Write out the listing exactly, dropping any picture it contains.

Data below ::
|---|

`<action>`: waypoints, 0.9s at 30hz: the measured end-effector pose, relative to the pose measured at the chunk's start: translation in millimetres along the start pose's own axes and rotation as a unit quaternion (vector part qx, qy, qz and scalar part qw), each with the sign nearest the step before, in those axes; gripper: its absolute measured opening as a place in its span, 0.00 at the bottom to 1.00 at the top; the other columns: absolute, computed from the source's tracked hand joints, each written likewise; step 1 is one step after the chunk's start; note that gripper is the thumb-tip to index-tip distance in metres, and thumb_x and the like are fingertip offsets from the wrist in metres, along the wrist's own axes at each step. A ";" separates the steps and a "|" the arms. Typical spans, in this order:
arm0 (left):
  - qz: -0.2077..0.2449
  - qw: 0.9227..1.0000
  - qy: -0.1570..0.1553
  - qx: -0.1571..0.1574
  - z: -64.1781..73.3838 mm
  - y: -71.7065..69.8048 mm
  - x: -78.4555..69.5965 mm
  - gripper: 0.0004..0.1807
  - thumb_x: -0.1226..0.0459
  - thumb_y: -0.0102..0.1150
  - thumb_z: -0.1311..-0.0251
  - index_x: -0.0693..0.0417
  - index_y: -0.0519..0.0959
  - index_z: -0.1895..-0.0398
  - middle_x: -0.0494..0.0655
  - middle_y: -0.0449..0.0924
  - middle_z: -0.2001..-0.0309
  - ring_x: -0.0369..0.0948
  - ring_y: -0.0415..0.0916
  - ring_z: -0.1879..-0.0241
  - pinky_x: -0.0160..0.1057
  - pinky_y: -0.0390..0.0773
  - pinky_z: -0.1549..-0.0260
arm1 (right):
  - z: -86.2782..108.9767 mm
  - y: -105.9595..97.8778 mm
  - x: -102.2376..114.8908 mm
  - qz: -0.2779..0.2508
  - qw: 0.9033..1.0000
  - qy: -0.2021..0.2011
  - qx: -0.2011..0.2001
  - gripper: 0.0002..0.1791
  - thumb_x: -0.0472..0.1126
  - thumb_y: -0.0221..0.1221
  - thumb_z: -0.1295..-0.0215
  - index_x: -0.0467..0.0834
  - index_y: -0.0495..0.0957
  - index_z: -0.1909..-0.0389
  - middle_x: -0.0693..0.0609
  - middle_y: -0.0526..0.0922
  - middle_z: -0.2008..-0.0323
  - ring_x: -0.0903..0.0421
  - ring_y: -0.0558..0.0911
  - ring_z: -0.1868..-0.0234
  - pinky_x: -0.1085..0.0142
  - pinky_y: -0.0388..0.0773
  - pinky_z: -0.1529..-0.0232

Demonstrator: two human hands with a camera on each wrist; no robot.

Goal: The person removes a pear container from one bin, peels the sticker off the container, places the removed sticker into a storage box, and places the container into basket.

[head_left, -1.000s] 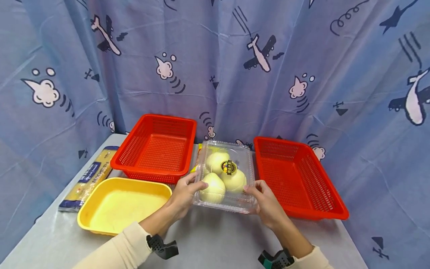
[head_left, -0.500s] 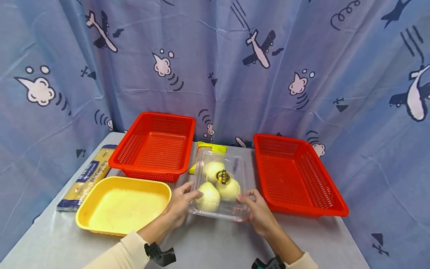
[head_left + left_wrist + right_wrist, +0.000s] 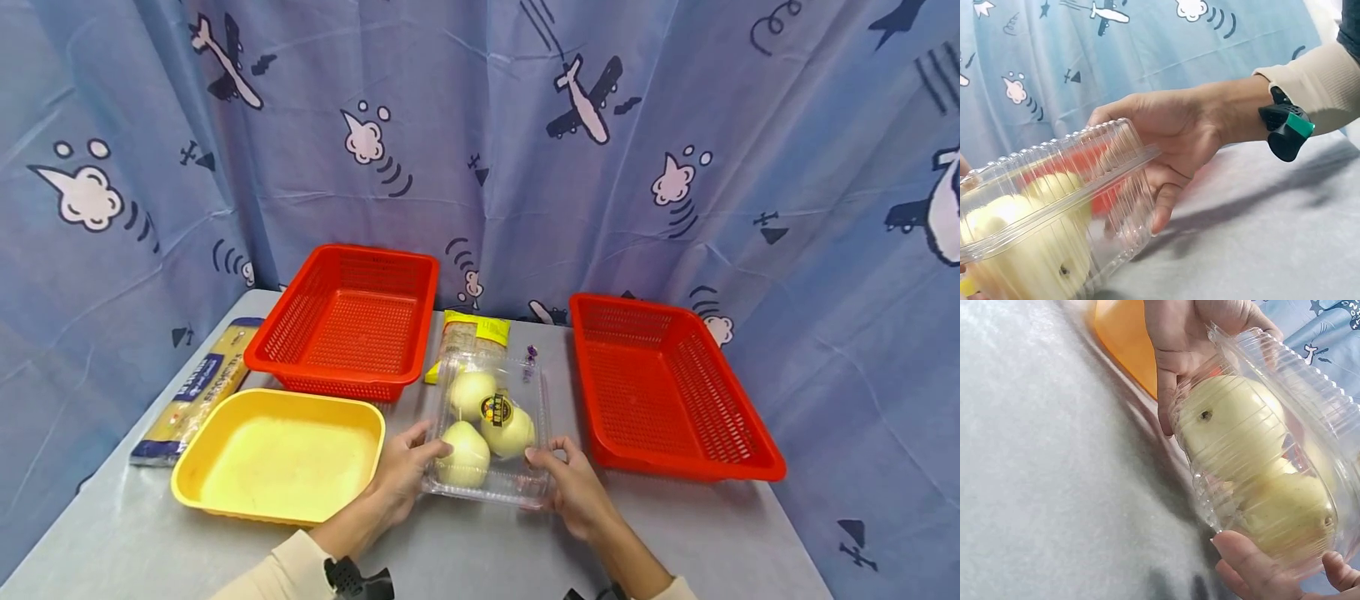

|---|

Result for this exercise ::
`<action>`: waypoints, 0.9s at 30hz: the measured end-effector pose, relative to the pose measured at the chunk's start: translation in millimetres along the start pose's own axes and rotation as a unit quaternion (vector part qx, qy, qz and scalar part qw), each with the sign nearest the step before, in those axes; gripper: its absolute measured opening as a place in its span, 0.00 at the bottom to 1.00 at the top; the other columns: absolute, computed from the source's tracked hand joints, each written likewise; step 1 is one step after the chunk's start; note that gripper is the thumb-tip to index-tip distance in metres, and thumb_x and the like are fingertip offsets from the wrist in metres, along the wrist's own axes at each step. A ";" separates the steps and a "|" the arms. Typical spans, in this order:
arm0 (left):
  - qz: -0.2077..0.2449
  - qw: 0.9227..1.0000
  - qy: -0.1570..0.1553
  - qx: -0.1571..0.1574
  - z: -64.1781..73.3838 mm
  - y: -71.7065..69.8048 mm
  - x: -78.4555..69.5965 mm
  - gripper: 0.0004..0.1807
  - thumb_x: -0.1226..0.0459
  - thumb_y: -0.0102..0.1150
  - thumb_z: -0.1311..-0.0251
  - index_x: -0.0693..0.0417
  - index_y: -0.0519..0.0959
  - index_z: -0.1895..-0.0398
  - middle_x: -0.0494..0.0655
  - middle_y: -0.0449..0.0924
  - middle_z: -0.2001..-0.0309
  - ring_x: -0.0369..0.0948
  - ring_y: -0.0415..0.0916
  - ring_z: -0.1879..-0.0241
  - pinky_x: -0.0160..0.1057
  - pinky_y: -0.0390..0.0773
  - pinky_z: -0.1549..-0.0260
arm1 (right):
  - z: -86.2782..108.9767 mm
  - y: -105.9595..97.8778 mm
  - x: -102.2376..114.8908 mm
  - qz: -0.2779..0.2508
  - qw: 0.9033..1.0000
  - qy: -0.2021..0.2011
  - qx: -0.2011..0.2001
  - gripper: 0.0002..0.1791
  - thumb_x: -0.0472..0.1126
  - thumb_y: -0.0221..0.1221
  - thumb_z: -0.1295..-0.0215
  - index_x: -0.0467..0.0834
  - index_y: -0.0495..0.0957
  - index_z: -0.1909..-0.0389
  - middle_x: -0.0693..0.0609
  - middle_y: -0.0526..0.0922
  - middle_z: -0.2008..-0.0323
  - ring_x: -0.0903..0.0421
  - ring_y: -0.0558..0.0911
  - ring_z: -0.1868..-0.0234
  - pinky_x: -0.1085..0.0142
  - pinky_y: -0.0388..0.0773
  - pinky_z: -0.1529..-0.0232

Demonstrator: two human hands with a camera on each wrist; no robot.

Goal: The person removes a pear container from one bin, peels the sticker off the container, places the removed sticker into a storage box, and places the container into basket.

[head_left, -1.000s] 
[head_left, -0.500s] 
[head_left + left_wrist + right_wrist, +0.000s] 

What came before is the complete response.